* WORK ORDER *
Reproduce each line of the data exactly as it is.

* INPUT DATA *

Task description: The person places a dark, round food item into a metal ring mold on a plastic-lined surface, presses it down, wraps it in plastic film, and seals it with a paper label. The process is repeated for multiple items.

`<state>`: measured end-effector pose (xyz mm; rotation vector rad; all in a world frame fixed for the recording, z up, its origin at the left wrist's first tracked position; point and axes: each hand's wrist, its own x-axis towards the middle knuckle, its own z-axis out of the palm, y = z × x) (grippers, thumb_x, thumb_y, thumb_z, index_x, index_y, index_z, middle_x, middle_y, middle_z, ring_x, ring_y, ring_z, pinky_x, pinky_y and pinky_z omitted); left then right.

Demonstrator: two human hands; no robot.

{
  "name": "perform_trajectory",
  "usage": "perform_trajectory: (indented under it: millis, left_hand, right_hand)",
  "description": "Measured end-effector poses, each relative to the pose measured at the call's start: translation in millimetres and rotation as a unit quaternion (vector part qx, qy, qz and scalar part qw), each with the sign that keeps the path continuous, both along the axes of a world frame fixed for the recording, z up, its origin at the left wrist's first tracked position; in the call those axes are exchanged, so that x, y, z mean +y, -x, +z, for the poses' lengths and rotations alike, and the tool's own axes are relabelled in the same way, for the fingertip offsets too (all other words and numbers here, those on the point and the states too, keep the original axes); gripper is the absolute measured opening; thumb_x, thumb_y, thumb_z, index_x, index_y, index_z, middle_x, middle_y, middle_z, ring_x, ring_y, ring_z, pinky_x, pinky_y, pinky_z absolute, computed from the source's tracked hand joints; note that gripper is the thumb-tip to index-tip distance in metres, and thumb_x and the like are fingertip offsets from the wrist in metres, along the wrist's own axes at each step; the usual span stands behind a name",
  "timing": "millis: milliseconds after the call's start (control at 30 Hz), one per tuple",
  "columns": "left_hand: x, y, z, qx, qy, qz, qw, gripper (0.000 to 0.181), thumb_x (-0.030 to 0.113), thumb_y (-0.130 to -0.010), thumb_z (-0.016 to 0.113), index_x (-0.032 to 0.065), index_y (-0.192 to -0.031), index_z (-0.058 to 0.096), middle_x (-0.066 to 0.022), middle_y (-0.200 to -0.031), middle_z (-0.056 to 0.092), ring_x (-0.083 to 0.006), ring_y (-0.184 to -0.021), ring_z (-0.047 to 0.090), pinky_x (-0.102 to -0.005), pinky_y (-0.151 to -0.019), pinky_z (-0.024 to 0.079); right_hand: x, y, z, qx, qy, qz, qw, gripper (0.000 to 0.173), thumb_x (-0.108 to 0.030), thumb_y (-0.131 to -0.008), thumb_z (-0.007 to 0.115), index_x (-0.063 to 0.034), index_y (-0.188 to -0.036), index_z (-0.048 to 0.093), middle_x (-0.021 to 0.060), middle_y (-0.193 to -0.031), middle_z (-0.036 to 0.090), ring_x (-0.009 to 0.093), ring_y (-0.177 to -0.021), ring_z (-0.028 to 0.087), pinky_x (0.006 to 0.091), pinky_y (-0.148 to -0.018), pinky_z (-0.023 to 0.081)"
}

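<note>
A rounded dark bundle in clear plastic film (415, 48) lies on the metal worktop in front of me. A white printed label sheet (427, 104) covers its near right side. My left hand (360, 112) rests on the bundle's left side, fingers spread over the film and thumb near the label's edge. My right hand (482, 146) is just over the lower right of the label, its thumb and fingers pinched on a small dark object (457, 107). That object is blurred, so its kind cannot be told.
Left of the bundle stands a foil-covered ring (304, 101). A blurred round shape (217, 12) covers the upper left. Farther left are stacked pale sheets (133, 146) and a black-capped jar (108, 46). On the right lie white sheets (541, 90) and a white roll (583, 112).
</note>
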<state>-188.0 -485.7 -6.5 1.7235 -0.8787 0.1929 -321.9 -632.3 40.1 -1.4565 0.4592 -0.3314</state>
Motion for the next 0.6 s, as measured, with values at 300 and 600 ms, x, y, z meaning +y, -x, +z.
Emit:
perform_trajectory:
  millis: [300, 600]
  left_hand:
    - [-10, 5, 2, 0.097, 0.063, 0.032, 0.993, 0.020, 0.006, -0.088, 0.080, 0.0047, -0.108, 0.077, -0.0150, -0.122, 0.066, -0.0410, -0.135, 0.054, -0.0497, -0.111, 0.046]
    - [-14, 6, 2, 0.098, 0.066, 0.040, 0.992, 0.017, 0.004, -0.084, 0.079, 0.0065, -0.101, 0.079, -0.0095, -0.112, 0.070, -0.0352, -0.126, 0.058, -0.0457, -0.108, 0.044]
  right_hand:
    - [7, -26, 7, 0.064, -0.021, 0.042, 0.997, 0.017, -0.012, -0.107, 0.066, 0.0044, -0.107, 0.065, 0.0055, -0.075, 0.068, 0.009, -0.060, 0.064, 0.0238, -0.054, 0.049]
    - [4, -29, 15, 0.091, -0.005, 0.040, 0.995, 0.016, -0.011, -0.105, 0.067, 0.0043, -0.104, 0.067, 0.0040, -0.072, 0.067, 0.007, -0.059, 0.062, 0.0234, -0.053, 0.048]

* SOLVED EXERCISE *
Task description: The person places a dark, round food item into a metal ring mold on a plastic-lined surface, presses it down, wraps it in plastic film, and seals it with a paper label. The process is repeated for multiple items.

`<state>`: measured end-effector pose (xyz mm; rotation vector rad; all in a world frame fixed for the recording, z up, its origin at the left wrist's first tracked position; point and axes: each hand's wrist, its own x-axis towards the middle knuckle, its own z-axis out of the palm, y = z × x) (grippers, thumb_x, thumb_y, thumb_z, index_x, index_y, index_z, middle_x, middle_y, middle_z, ring_x, ring_y, ring_z, pinky_x, pinky_y and pinky_z omitted); left then right.

Demonstrator: two human hands; no robot.

{
  "name": "perform_trajectory",
  "usage": "perform_trajectory: (indented under it: millis, left_hand, right_hand)",
  "description": "Measured end-effector poses, each relative to the pose measured at the call's start: translation in millimetres and rotation as a unit quaternion (vector part qx, qy, qz and scalar part qw), each with the sign that keeps the path continuous, both along the axes of a world frame fixed for the recording, z up, its origin at the left wrist's first tracked position; in the call those axes are exchanged, so that x, y, z mean +y, -x, +z, for the poses' lengths and rotations alike, and the tool's own axes are relabelled in the same way, for the fingertip offsets too (all other words and numbers here, those on the point and the states too, keep the original axes); gripper is the absolute measured opening; thumb_x, thumb_y, thumb_z, index_x, index_y, index_z, middle_x, middle_y, middle_z, ring_x, ring_y, ring_z, pinky_x, pinky_y, pinky_z absolute, computed from the source's tracked hand joints; note that gripper is the thumb-tip to index-tip distance in metres, and thumb_x and the like are fingertip offsets from the wrist in metres, along the wrist's own axes at each step; the usual span stands behind a name",
  "timing": "millis: milliseconds after the call's start (control at 30 Hz), one per tuple",
  "columns": "left_hand: x, y, z, qx, qy, qz, qw, gripper (0.000 to 0.181), thumb_x (-0.030 to 0.113), thumb_y (-0.130 to -0.010), thumb_z (-0.016 to 0.113), index_x (-0.032 to 0.065), index_y (-0.192 to -0.031), index_z (-0.058 to 0.096), middle_x (-0.066 to 0.022), middle_y (-0.200 to -0.031), middle_z (-0.056 to 0.092), ring_x (-0.083 to 0.006), ring_y (-0.184 to -0.021), ring_z (-0.047 to 0.090), pinky_x (-0.102 to -0.005), pinky_y (-0.151 to -0.019), pinky_z (-0.024 to 0.079); right_hand: x, y, z, qx, qy, qz, qw, gripper (0.000 to 0.173), thumb_x (-0.108 to 0.030), thumb_y (-0.131 to -0.008), thumb_z (-0.007 to 0.115), index_x (-0.063 to 0.034), index_y (-0.188 to -0.036), index_z (-0.048 to 0.093), middle_x (-0.021 to 0.060), middle_y (-0.193 to -0.031), middle_z (-0.036 to 0.090), ring_x (-0.009 to 0.093), ring_y (-0.177 to -0.021), ring_z (-0.028 to 0.087), pinky_x (0.006 to 0.091), pinky_y (-0.148 to -0.018), pinky_z (-0.023 to 0.081)"
}

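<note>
A rounded dark bundle in clear plastic film (415, 48) lies on the metal worktop in front of me. A white printed label sheet (427, 104) covers its near right side. My left hand (360, 112) rests on the bundle's left side, fingers spread over the film and thumb near the label's edge. My right hand (482, 146) is just over the lower right of the label, its thumb and fingers pinched on a small dark object (457, 107). That object is blurred, so its kind cannot be told.
Left of the bundle stands a foil-covered ring (304, 101). A blurred round shape (217, 12) covers the upper left. Farther left are stacked pale sheets (133, 146) and a black-capped jar (108, 46). On the right lie white sheets (541, 90) and a white roll (583, 112).
</note>
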<state>-188.0 -485.7 -6.5 1.7235 -0.8787 0.1929 -321.9 -632.3 40.1 -1.4565 0.4592 -0.3314</state>
Motion for the next 0.6 s, as measured, with values at 300 and 600 ms, x, y, z meaning +y, -x, +z.
Emit:
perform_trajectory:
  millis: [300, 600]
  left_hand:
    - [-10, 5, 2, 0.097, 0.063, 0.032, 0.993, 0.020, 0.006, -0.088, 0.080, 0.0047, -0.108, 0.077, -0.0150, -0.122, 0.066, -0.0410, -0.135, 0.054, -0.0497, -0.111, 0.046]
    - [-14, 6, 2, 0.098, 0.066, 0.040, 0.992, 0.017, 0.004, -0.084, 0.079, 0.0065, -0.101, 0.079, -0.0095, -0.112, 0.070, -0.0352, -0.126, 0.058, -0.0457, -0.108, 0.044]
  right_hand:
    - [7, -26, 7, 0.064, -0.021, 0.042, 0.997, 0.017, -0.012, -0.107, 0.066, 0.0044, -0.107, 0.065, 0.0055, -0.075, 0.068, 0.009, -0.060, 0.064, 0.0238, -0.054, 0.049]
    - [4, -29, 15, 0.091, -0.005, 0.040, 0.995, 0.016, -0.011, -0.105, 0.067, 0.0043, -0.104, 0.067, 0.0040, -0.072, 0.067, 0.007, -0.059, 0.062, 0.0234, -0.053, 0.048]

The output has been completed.